Robert Zoellick announce on Wednesday that he will be leaving his job as president of the World Bank as of this coming June. The Obama administration promised to submit its own candidate for the job within a short time. The president of the World Bank is a post which has traditionally gone to a US citizen.
Zoellick took over as president of the Bank in 2007 in the wake of a revolt by World Bank employees which ended in the forced resignation of Paul Wolfowitz. As soon as Zoellick took over the emphasis of the World Bank’s functioning returned to alleviating poverty around the world.

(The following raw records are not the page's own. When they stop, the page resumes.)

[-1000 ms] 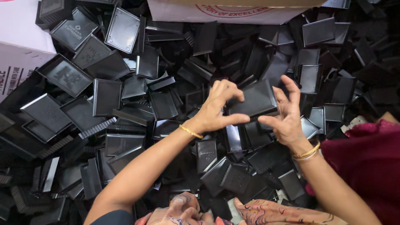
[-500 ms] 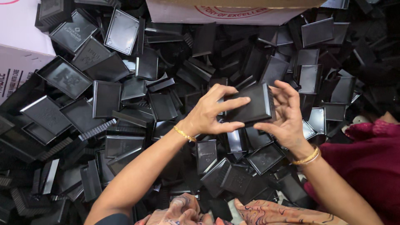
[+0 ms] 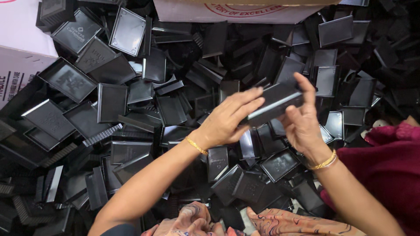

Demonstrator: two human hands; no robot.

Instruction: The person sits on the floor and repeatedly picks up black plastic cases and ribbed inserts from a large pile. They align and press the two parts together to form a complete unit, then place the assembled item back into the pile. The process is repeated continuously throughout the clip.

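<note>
Both hands meet over a deep heap of black plastic trays (image 3: 111,102), and between them sits one black case (image 3: 275,104), raised above the heap a little right of centre. The left hand (image 3: 225,120) comes in from the lower left, its fingers (image 3: 245,102) laid flat along the near face of the case, thumb beneath; its grip is closed on the case. The right hand (image 3: 302,122) stands on the far right end, fingers curled up and over the top edge, so its grip is likewise clamped on the case. The long axis of the case runs from lower left up to the right, tilted, with a pale seam along its length; the two hands hold opposite ends, neither clearly nearer than the other. Each wrist wears a gold bangle (image 3: 195,146). A white carton (image 3: 17,57) with dark print stands at the left edge, partly under trays. Another white box (image 3: 245,11) lies along the top edge, bearing part of a red round stamp. A maroon sleeve (image 3: 389,161) fills the right side, and patterned cloth (image 3: 288,223) shows at the bottom.
</note>
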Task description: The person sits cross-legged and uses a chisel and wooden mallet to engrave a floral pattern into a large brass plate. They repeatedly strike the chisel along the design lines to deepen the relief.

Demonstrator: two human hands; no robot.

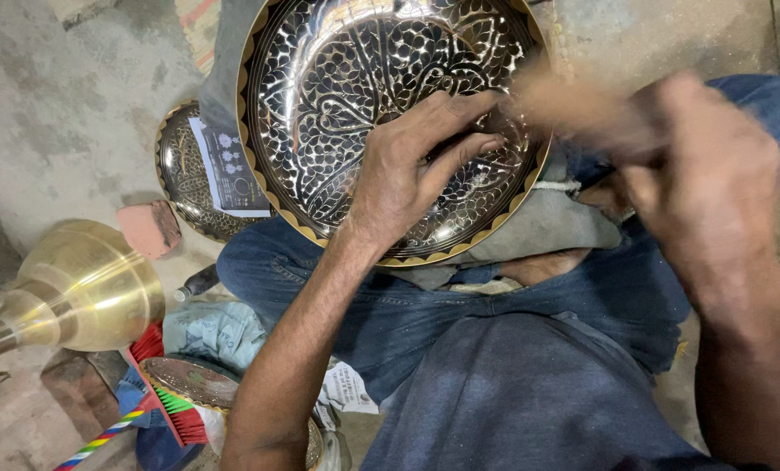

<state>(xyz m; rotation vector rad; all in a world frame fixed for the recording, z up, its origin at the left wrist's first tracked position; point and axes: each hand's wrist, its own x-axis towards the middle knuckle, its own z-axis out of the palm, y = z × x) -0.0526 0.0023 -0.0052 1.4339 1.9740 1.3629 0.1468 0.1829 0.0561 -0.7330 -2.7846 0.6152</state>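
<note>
Engraved plate (338,96) rim overhangs lap; left hand (407,174) presses.

- left hand (399,174): bare, no glove, no ring or watch visible; forearm bare to the frame's lower edge, no sleeve showing
- right hand (713,192): bare too, motion-blurred, finger detail unreadable; forearm bare
- legs: blue denim jeans (407,305), creased, worn-looking fabric
- torso: dark blue-grey shirt (530,392), plain weave, no print or buttons visible
- no jewellery or wrist straps anywhere visible
</note>
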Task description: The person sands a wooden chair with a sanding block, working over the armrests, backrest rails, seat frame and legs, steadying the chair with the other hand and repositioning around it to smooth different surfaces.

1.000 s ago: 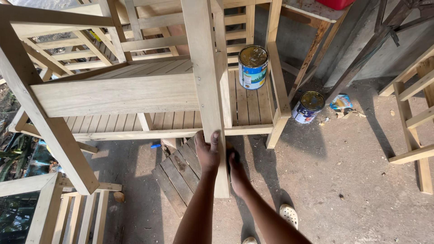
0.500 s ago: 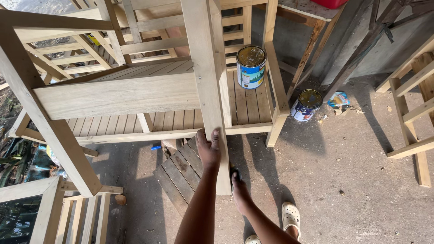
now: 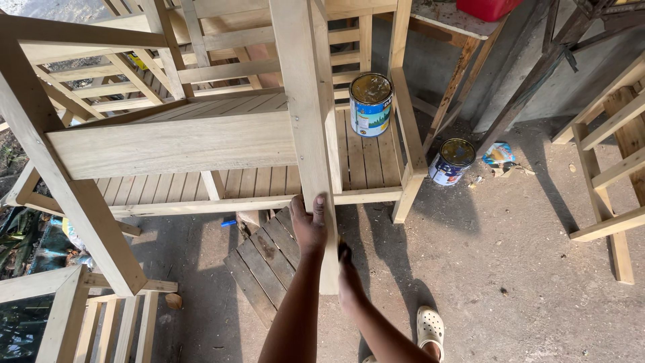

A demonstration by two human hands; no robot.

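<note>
A pale wooden leg (image 3: 304,101) of a tipped-over piece of furniture runs down the middle of the view. My left hand (image 3: 310,227) wraps around the leg near its lower end. Just below and to the right, my right hand (image 3: 349,277) lies against the leg's right side. A small dark thing (image 3: 344,250) sits at its fingertips; what it is I cannot tell. The slatted wooden frame (image 3: 168,142) joined to the leg spreads out to the left.
A blue-and-white tin (image 3: 370,104) stands on the frame's slats. A second tin (image 3: 451,161) and a crumpled wrapper (image 3: 498,154) are on the concrete floor. A dark slatted pallet (image 3: 265,259) lies under my arms. More wooden frames (image 3: 608,154) stand at right. My sandalled foot (image 3: 430,326) shows below.
My right hand has slid a little down the leg's right side. My left hand keeps its hold on the leg.
</note>
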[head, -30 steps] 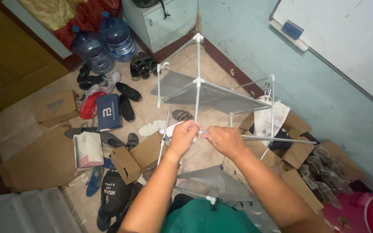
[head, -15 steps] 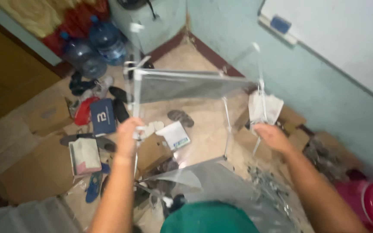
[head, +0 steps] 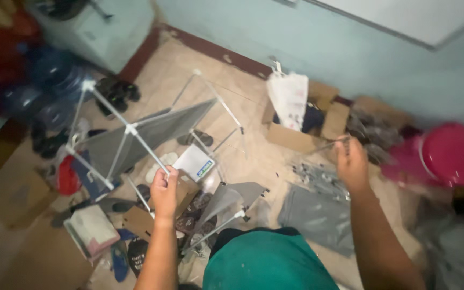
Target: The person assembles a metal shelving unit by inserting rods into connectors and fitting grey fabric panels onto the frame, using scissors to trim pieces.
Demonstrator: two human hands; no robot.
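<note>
Mid-assembly: left hand point(head: 163, 190) grips the rack point(head: 130, 140); right hand point(head: 352, 164) closes on a thin rod point(head: 326, 145), to be fitted into the frame.

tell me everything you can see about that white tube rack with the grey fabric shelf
The white tube rack with the grey fabric shelf is a half-built frame of thin white rods joined by white corner connectors, probably plastic. One grey cloth panel is stretched between the rods. It is tilted, leaning over the cluttered tile floor above shoes and cardboard. The left hand grips one lower rod; the right hand is apart from it, holding a thin rod.
</note>
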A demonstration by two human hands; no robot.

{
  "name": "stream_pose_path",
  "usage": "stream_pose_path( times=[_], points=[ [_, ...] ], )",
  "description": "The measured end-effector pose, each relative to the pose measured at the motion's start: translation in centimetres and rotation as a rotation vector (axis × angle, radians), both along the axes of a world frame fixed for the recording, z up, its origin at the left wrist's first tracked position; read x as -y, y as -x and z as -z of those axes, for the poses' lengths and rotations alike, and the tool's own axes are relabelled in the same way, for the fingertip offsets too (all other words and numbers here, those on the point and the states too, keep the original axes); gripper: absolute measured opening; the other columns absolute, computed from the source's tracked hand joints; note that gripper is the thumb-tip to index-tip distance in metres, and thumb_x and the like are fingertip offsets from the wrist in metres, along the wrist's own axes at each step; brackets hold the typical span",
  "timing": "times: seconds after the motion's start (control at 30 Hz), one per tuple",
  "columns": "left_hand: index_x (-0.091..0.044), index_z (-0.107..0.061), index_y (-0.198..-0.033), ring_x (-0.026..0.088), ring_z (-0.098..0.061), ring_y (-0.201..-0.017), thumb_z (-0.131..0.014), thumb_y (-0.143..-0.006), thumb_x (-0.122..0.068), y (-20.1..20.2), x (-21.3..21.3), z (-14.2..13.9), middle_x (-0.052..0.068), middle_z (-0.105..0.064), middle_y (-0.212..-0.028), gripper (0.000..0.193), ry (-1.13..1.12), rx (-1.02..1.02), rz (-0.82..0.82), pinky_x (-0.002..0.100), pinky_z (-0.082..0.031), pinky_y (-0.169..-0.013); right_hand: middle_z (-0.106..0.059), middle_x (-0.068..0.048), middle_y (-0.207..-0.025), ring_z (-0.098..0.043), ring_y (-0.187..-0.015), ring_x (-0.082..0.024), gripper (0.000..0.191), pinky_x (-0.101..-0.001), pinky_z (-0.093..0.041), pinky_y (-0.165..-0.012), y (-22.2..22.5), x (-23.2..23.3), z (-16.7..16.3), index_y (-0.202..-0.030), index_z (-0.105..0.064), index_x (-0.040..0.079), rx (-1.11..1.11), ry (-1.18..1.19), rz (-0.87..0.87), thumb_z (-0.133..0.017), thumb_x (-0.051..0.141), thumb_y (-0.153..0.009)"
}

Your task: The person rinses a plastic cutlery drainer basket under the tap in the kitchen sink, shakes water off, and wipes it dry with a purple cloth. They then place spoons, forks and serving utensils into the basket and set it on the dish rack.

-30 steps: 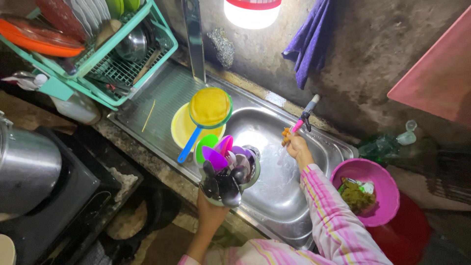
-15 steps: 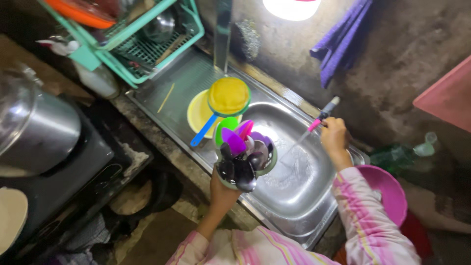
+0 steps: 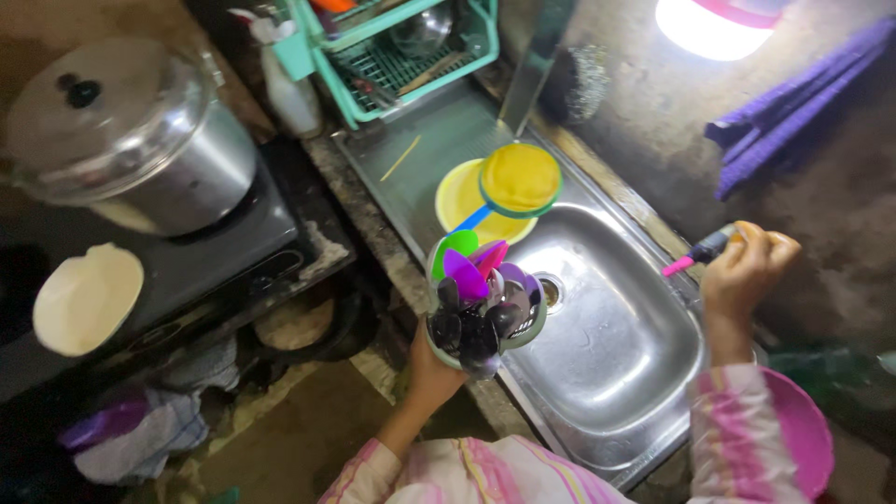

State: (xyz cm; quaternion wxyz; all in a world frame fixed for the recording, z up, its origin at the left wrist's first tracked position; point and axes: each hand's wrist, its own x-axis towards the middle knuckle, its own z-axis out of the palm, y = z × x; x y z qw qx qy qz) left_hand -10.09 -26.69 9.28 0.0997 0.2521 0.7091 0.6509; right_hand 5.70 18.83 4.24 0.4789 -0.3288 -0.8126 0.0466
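My left hand [image 3: 431,362] grips a round holder [image 3: 483,313] packed with several spoons, some metal, some green, purple and pink plastic, held over the near edge of the steel sink [image 3: 607,345]. At the sink's far right rim, my right hand [image 3: 747,271] is closed on a small tool with a pink and black handle [image 3: 695,254]. A yellow strainer with a blue handle [image 3: 518,182] rests on a yellow plate [image 3: 457,198] on the drainboard.
A teal dish rack [image 3: 401,47] stands at the back with a white bottle [image 3: 285,84] beside it. A lidded metal pot [image 3: 131,140] sits on a stove at left. A pink basin [image 3: 807,434] is lower right. Purple cloth [image 3: 793,121] hangs on the wall.
The view has swung right and closer. My left hand still holds the spoon holder over the sink edge. My right hand has drawn the pink-handled tool back towards the sink's right rim.
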Motion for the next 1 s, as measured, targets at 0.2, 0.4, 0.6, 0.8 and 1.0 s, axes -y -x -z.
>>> stream_pose_path(
  times=[0.2,0.4,0.6,0.8,1.0],
  points=[
    [-0.005,-0.052,-0.131,0.020,-0.067,-0.109,-0.093,-0.069,-0.018,-0.1,3.1,0.5,0.010,-0.067,-0.120,0.075,-0.142,-0.005,-0.045,0.036,-0.055,-0.096,-0.076,-0.012,-0.087,-0.066,-0.088,-0.033,0.020,-0.0501,-0.048,-0.078,4.4,11.0,0.7,-0.090,-0.082,0.011,0.701,0.269,-0.277,-0.067,0.005,-0.077],
    [-0.005,-0.051,-0.133,0.020,-0.068,-0.110,-0.094,-0.069,-0.017,-0.6,7.2,-0.3,0.008,-0.068,-0.122,0.078,-0.126,-0.041,-0.204,0.036,-0.055,-0.096,-0.073,-0.011,-0.094,-0.070,-0.076,-0.020,0.020,-0.0345,-0.054,-0.071,8.7,19.3,-8.1,-0.114,-0.072,0.002,0.091,0.377,-0.545,-0.072,-0.005,-0.096],
    [-0.004,-0.053,-0.128,0.018,-0.068,-0.108,-0.096,-0.070,-0.016,-2.1,12.3,-0.7,0.008,-0.069,-0.120,0.073,-0.234,-0.011,-0.317,0.035,-0.056,-0.096,-0.071,-0.007,-0.106,-0.072,-0.094,-0.009,0.021,-0.0207,-0.058,-0.078,9.2,29.7,-16.7,-0.118,-0.063,0.002,-0.492,0.568,-0.899,-0.074,-0.006,-0.102],
    [-0.003,-0.054,-0.126,0.018,-0.068,-0.106,-0.098,-0.066,-0.015,-4.8,18.1,-0.3,0.009,-0.068,-0.118,0.075,-0.211,-0.055,-0.554,0.035,-0.055,-0.094,-0.072,-0.014,-0.100,-0.068,-0.084,-0.024,0.023,-0.0311,-0.048,-0.070,12.0,40.0,-19.1,-0.103,-0.070,-0.001,-0.187,0.133,-1.205,-0.072,-0.014,-0.085],
    [-0.004,-0.050,-0.133,0.017,-0.067,-0.113,-0.098,-0.065,-0.019,-7.6,26.7,0.7,0.009,-0.067,-0.125,0.084,-0.225,-0.016,-0.728,0.035,-0.054,-0.099,-0.072,-0.011,-0.105,-0.068,-0.097,-0.031,0.036,-0.0407,-0.054,-0.085,13.5,50.9,-20.2,-0.109,-0.073,0.004,0.060,-0.015,-1.645,-0.070,-0.008,-0.076]
  ],
)
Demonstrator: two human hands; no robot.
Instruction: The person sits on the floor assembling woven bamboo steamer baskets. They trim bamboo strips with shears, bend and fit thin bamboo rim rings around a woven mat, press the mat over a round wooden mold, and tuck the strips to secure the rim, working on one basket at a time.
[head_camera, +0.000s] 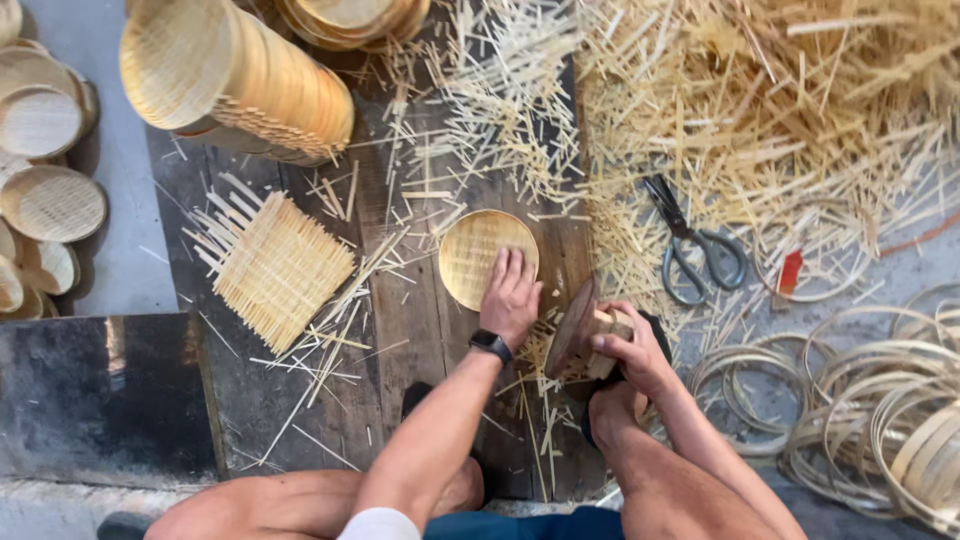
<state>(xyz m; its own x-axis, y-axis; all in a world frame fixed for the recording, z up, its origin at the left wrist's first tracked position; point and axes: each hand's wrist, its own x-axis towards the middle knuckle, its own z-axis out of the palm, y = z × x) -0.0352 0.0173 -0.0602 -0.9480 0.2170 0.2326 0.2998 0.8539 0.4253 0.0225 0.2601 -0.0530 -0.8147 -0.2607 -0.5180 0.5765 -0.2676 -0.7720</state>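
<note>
Left hand (512, 293) lay flat, fingers spread, on the round woven tray (478, 252); right hand (630, 345) gripped a wooden block (578, 330) (scissors (692, 245) nearby).

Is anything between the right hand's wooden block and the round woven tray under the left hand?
Only the left hand itself, which lies flat on the near edge of the round woven tray. The right hand holds the wooden block just beside it; loose bamboo splinters lie on the board between them, nothing larger.
</note>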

The fact that the presidency of the World Bank has always been given to an American does sit well with many countries around the world who wish to have a greater voice in leading international institutions. It appears likely that the global community will demand a more competitive process for picking the leader of the World Bank, but it is nevertheless expected that the US will retain its control of the job.
"It is very important that we continue to have strong, effective leadership of this important institution, and in the coming weeks, we plan to put forward a candidate with experience and requisite qualities to take this institution forward," U.S. Treasury Secretary Timothy Geithner said in a statement.
Although Geithner did say that replacing the president should be an “open and expeditious process,” analysts say that Washington cannot afford to give the post away without taking the chance that the US Congress will cut funding for the Bank.